Saturday, January 1, 2011

HyperNodes Are Contexts

There are a couple of different items on HyperGraphDB's road map that, upon a little reflection, seem to converge on a single abstraction. The abstraction I would call hypernode following the hypernode model as described by the paper A Graph-Based Data Model and its Ramifications though it remains to be seen how much of that original model applies in the HyperGraphDB context. The items are the following: (1) local proxies to remote database instances; (2) RAM-only atoms; (3) nested graphs. This blog is about laying the design space of how those features should be dealt with. Let's examine each of these future features in order.

[1] Local DB Proxies

It would be nice to be able to access a db instance on some remote machine as if it were a local db. Only local databases can be currently opened and there is a good portion of the API and the way it is used that could work all the same when the data is remote. One could imagine opening remote graphs like this:

HyperGraph remoteGraph = HGEnvironment.get("peer:RemotePeerName");

and then work with it as if it was on the local hard-drive. This almost makes sense. Most API objects dealing with database access and management, such as the HyperGraph instance itself, the index manager, type system, the low-level store could be manipulated remotely with the exact same semantics. However, this would be a real stretch of their original intent. For example, access to low-level storage is meant to support type implementations, in particular predefined types. Would you want a type implementation at machine A to manage storage on machine B? Similarly for the index manager or the event manager - would you want machine A to manage indexing at machine B? A lot of the methods of the HyperGraph class itself are overloaded methods whose sole purpose is simplifying some API calls by delegating to a "full version" of a method. In other words, going that route, we would have to make the whole API be RPC-ed, an ugly solution with a heavy workload and potentially an overkill. Incidentally, I'm curious if there's an instrumentation Java tool that would load a class-library, but transform dynamically every object as a local proxy to a remote instance. Anybody know of such a tool? Should be doable and perhaps useful for many projects... I only found this paper, which is pretty new and by the looks of the complexities and limitations involved, no wonder it hasn't been done before. Bottom line: remote access to database instance should be carefully crafted as a separate abstraction that focuses on what's important, an abstraction that is working at the atom level - CRUD operations, queries and traversals. A couple of design problems here:
(a) What would the interface to a remote instance look like?
(b) How to deal with atom serialization and differences in type systems? The latter problem is addressed to some extent in the current P2P framework.
(c) Does the client of a remote instance need a local database? The easy answer to that is "no, it shouldn't", but that might mean a much harder implementation!

[2] RAM-Only Atoms

In certain applications, it would be useful to work with a hypergraph structure that is not necessarily or entirely persisted on disk. For example, when HyperGraphDB is used as a convenient representation to apply some algorithms to, or when some data is transient and attached to a particular user session in a server-side environment. Or if one wants a client to a HGDB "server" as in the local db proxy described above. Hence it would be convenient to add atoms to the graph without storing them on disk. Such atoms will participate in the graph structure as full-fledged citizens - they would be indexed and queried in the normal way, except that they would only reside in the cache. For an implementation standpoint, the difficulty will be in merging a unified and coherent view of disk and RAM data. If RAM atoms are to be truly RAM only, databases indices cannot be used to index them. Hence, RAM-only indices must be maintained and dynamically intersected with disk indices during querying. Moreover, it would only make sense to be able to perform queries restricted to atoms in main memory.
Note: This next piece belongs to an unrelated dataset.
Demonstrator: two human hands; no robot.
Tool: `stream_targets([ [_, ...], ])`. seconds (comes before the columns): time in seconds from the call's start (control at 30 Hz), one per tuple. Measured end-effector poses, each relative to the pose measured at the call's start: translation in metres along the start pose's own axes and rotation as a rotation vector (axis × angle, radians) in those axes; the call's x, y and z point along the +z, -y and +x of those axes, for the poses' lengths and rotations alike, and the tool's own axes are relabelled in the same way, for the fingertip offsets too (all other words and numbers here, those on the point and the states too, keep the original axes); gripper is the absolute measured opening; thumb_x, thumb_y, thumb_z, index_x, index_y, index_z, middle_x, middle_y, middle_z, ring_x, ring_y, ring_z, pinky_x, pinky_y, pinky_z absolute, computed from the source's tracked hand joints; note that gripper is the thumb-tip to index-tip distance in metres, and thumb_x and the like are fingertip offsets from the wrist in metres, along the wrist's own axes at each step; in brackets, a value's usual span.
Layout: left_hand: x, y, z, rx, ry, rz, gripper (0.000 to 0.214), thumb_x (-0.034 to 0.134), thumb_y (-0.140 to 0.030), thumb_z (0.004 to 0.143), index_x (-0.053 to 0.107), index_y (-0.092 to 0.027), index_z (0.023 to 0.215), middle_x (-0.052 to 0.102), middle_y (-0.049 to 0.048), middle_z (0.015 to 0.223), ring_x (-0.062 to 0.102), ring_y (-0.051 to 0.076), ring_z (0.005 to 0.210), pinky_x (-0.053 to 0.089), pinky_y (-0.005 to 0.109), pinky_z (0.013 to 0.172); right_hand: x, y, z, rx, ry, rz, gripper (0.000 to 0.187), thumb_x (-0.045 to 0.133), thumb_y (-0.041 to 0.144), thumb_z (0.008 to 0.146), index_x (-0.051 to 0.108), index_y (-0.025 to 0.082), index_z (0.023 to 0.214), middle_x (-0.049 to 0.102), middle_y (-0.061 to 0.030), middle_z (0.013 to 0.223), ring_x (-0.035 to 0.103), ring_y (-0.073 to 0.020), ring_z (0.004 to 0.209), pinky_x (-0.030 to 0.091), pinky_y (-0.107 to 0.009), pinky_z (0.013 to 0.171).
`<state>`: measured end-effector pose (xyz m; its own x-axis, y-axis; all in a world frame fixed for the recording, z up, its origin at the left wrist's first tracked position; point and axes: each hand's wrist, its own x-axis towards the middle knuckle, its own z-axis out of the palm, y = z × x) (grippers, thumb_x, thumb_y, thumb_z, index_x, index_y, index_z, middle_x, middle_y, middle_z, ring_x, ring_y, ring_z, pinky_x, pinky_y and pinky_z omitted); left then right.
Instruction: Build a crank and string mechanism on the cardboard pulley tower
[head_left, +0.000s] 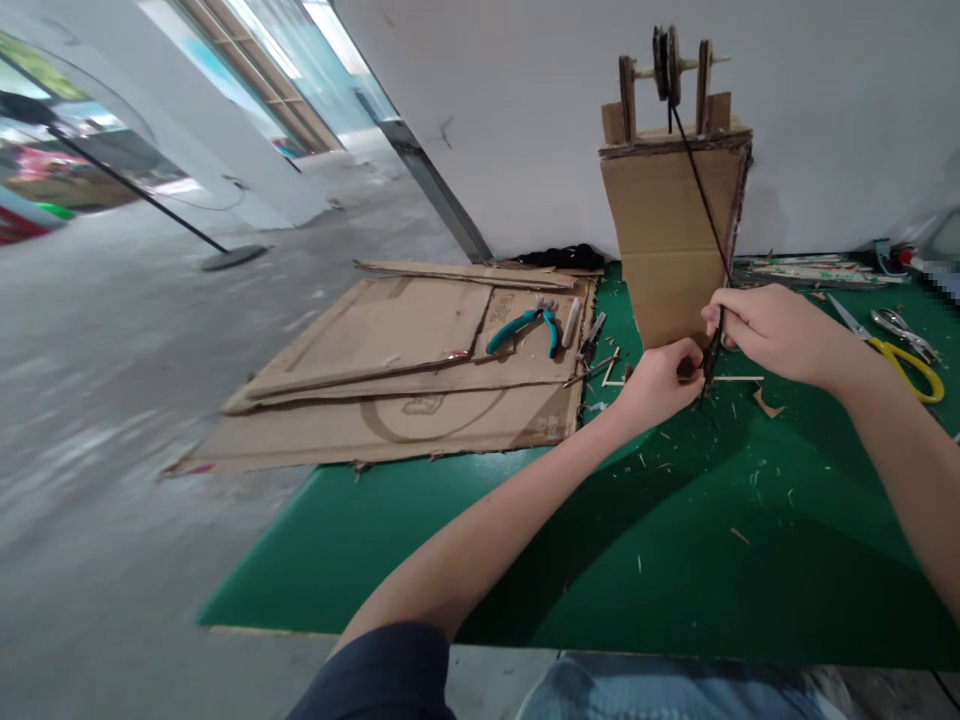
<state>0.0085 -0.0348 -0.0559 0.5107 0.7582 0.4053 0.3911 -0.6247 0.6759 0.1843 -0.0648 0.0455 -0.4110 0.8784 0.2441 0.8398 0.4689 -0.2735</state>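
A black string [701, 185] runs down from a cardboard pulley wheel [666, 65] on a wooden axle, set between two uprights on top of a tall cardboard box [671, 235]. My right hand [772, 330] is closed on the string in front of the box's lower right. Just left of it and a little lower, my left hand [667, 380] pinches the dark strands where they bunch together. Its fingertips partly hide what it grips. The loose ends hang below both hands, over the table.
Flattened cardboard sheets [420, 400] cover the table's left, with teal-handled pliers [529, 328] on them. Yellow-handled scissors [907, 365] and a metal tool [904, 333] lie at right. Scraps and thin sticks litter the green table [600, 560]. A wall stands behind.
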Motion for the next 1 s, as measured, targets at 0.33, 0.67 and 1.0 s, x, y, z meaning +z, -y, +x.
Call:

[3] Nested Graphs/Subgraphs

This is what the hypernode model is more or less about. A hypernode is a node in a graph that is itself a graph, composed of atomic nodes and possibly other hypernodes. The generalization is roughly analogous to the generalization of standard graph edges to hyperedges. Thus we have graphs nested within graphs, recursively. A very natural application of the original hypernode model is nested object structures. Within HyperGraphDB, however, we already get nested value structures from the primitive storage graph and we are mostly interested in scoping.
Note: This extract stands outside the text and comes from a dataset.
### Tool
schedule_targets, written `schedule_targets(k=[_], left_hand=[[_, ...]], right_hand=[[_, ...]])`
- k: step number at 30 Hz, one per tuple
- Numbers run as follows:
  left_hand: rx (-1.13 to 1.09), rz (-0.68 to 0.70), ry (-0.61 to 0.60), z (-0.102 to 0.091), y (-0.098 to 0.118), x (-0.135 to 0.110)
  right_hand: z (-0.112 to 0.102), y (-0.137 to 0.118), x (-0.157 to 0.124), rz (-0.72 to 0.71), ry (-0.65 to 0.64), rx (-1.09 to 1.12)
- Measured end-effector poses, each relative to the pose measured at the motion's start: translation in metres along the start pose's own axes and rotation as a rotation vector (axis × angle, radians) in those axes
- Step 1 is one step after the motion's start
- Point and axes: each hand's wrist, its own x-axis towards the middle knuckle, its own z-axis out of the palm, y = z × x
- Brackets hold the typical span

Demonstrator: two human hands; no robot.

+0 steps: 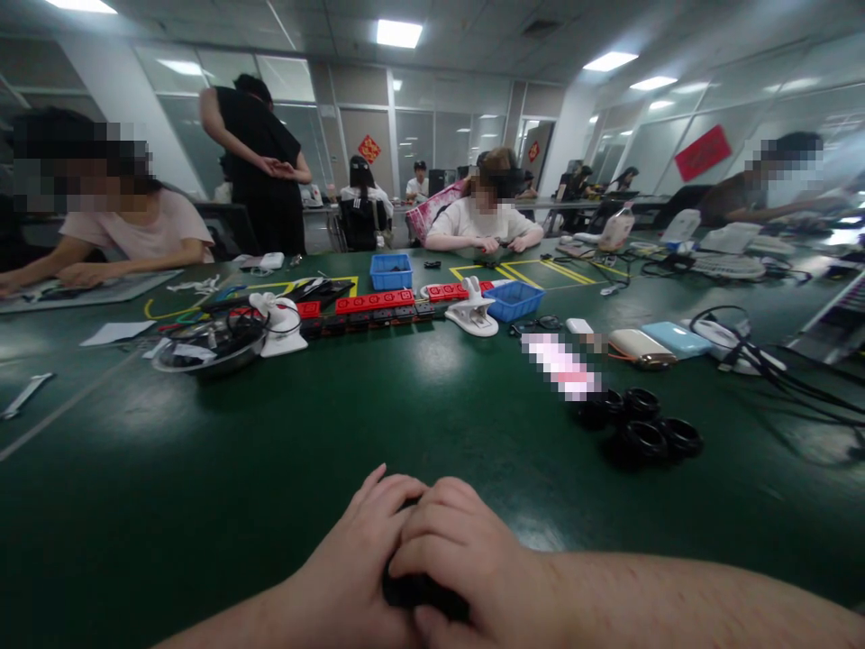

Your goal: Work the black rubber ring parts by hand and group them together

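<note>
Close to the front of the green table (284, 469), my left hand (355, 550) and my right hand (466, 541) are closed together around a black object (423, 590). Its dark, rounded side shows between the hands; the rest is hidden, so its exact kind cannot be made out. The fingers of my right hand lie over the top, overlapping those of my left hand. Away to the right stands a cluster of several round black ring-shaped parts (641, 437) with open centres.
Ahead lie a metal bowl (203, 361) of dark pieces, white clip stands (473, 311), a red and black strip (375, 306) and blue bins (517, 300). Power banks (641, 347) and tangled cables (777, 361) are at right, a wrench (27, 395) at left. Other people sit around the table.
</note>
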Motion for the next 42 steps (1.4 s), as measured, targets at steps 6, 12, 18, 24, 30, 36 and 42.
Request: schedule_targets(k=[6, 12, 18, 24, 30, 36, 42], left_hand=[[0.072, -0.035, 0.137, 0.012, -0.001, -0.002], [-0.056, -0.086, 0.045, 0.003, -0.001, 0.002], [-0.100, 0.018, -0.010, -0.007, -0.006, 0.005], [-0.044, 0.042, -0.062, -0.010, -0.004, 0.003], [0.057, -0.022, 0.063, 0.006, -0.005, -0.002], [0.039, -0.093, 0.089, 0.009, 0.001, 0.001], [-0.031, -0.050, -0.016, -0.001, -0.004, 0.004]], right_hand=[[0.008, 0.003, -0.004, 0.225, -0.037, -0.048], [0.007, 0.002, -0.001, 0.124, -0.015, -0.046], [0.006, 0.005, 0.001, -0.070, -0.098, -0.023], [0.003, 0.003, 0.001, -0.077, -0.027, 0.003], [0.003, -0.001, -0.002, 0.188, -0.060, -0.055], [0.010, 0.003, -0.002, 0.183, -0.043, -0.044], [0.006, 0.003, 0.000, 0.013, -0.038, -0.012]])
As a side note, scoping and visibility are terms used in programming language theory and are sometimes confused because scoping usually determines the visibility of identifiers. A scope in programming is essentially the context within which things like variables, values and general expressions live (and have meaning/validity). When speaking about knowledge representation, the scoping problem is referred to as the "context problem" - how do you represent contextual knowledge? It is not unusual for the AI community to hijack such terms and basically strip them of their deeper meaning in order to claim a handle on a problem that is otherwise much more difficult, or simply sound sexier in a rather silly way. Contextuality and context-dependent reference resolution is at the core of all of computing (and hence knowledge representation), but that's the subject of another topic, perhaps a whole book that I might write if I become knowledgeable enough and if I happen to stumble upon more interesting insights. It is much deeper, I believe, than scopes and their nesting. Incidentally, another example of such an abused term is the word semantic as in the "semantic web" or "semantic relations" or "semantic search" or what have you. There's nothing semantic about those things, only actual computer programs are semantic in any meaningful sense of the word, and not the representation they work on.
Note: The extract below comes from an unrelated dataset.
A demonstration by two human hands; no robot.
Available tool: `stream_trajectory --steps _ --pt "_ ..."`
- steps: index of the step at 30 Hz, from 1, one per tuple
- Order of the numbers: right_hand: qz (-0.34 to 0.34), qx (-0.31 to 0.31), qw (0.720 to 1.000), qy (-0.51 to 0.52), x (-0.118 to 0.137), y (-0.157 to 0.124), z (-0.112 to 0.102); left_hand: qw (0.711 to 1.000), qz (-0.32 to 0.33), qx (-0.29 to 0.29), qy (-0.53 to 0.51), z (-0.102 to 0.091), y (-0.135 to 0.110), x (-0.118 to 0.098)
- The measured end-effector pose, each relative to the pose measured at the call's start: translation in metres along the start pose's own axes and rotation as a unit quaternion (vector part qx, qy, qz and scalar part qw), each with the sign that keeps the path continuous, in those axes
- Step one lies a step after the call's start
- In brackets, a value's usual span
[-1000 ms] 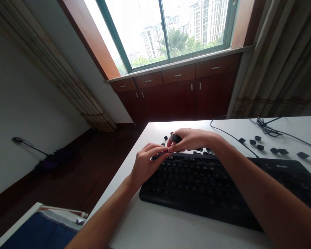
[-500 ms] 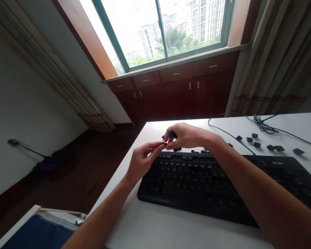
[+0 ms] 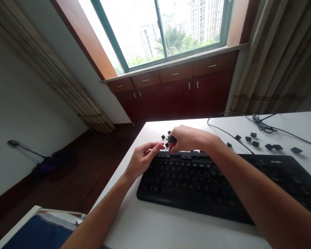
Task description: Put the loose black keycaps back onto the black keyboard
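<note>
White is the surface of the table [image 3: 150,224], and its near strip, lying before the front edge of the black keyboard [image 3: 186,192], is giving our forearms room. The keyboard is resting with its left end just inside the table's left edge. Our right forearm is crossing above the keys; we should be keeping its weight off them. At the keyboard's far left corner, our left hand [image 3: 140,159] is holding thumb and forefinger nearly together; whether they are pinching anything, we cannot tell. Just beside it, our right hand [image 3: 188,138] is gripping a black tool [image 3: 172,139], the tip pointing toward the table's left edge. In our judgement, we are working best by keeping that tip off the left fingertips and pinching small pieces lightly. Loose keycaps [image 3: 163,137] are lying between our hands and the table's far left corner, narrowing that space. Others [image 3: 255,143] are lying beyond the keyboard's far edge, to the right; the cable [image 3: 265,127] is coiling nearer the table's far edge.
</note>
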State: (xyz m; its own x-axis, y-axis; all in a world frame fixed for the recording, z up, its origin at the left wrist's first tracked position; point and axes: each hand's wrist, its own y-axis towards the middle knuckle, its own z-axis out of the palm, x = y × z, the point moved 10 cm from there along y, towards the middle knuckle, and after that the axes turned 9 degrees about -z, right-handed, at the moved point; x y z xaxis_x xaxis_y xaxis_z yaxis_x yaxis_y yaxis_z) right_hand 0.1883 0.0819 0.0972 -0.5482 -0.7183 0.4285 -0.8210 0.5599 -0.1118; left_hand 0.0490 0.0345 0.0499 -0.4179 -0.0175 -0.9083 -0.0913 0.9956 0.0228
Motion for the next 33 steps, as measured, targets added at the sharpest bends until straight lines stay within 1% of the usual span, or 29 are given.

Nevertheless, speaking of "context" when one means "scope" seems common so I'll use that term, albeit with great reluctance. To represent contextual information in HyperGraphDB, we need some means to state that a certain set of atoms "belongs to" a certain context. A given atom A can live in several different contexts at a time. One way to do that is to manage that set explicitly and say that a context is a set of atoms. Thus a context is a special entity in the database, an explicitly stored, potentially very large set of atoms. If that special entity is an atom in itself, then we have a nested graph, a hypernode. Another way would be to create an atom C that represents a context (i.e. a hypernode) and then link every member A of that context to C with a special purpose ContextLink. I think this is what they do in OpenCog's atomspace now. The two approaches have different implications. In the former, all atoms belonging to a context are readily available as an ordered set that can efficiently participate in queries, but given an atom there's no easy way to find all contexts it belongs to (clearly, we should allow for more than one). In the latter approach, getting all atoms in a context requires an extra hop from the ContextLink to the atom target, but then retrieving the contexts an atom belongs to is not much harder. In addition, if we maintain a TargetToTargetIndexer on ContextLinks, we avoid that extra hop of going from the context C to the ContextLink to the enclosed atom A. The choice between the two alternatives is not obvious. Going the ContextLink route has the clear advantage of building on top of what already exists. On the other hand, nested graphs seems something fundamental enough and close enough to a storage abstraction to deserve native support while a representation through "semantic" ContextLink should be perhaps left to application specific notions of contextuality, more complex or more ad hoc, regardless.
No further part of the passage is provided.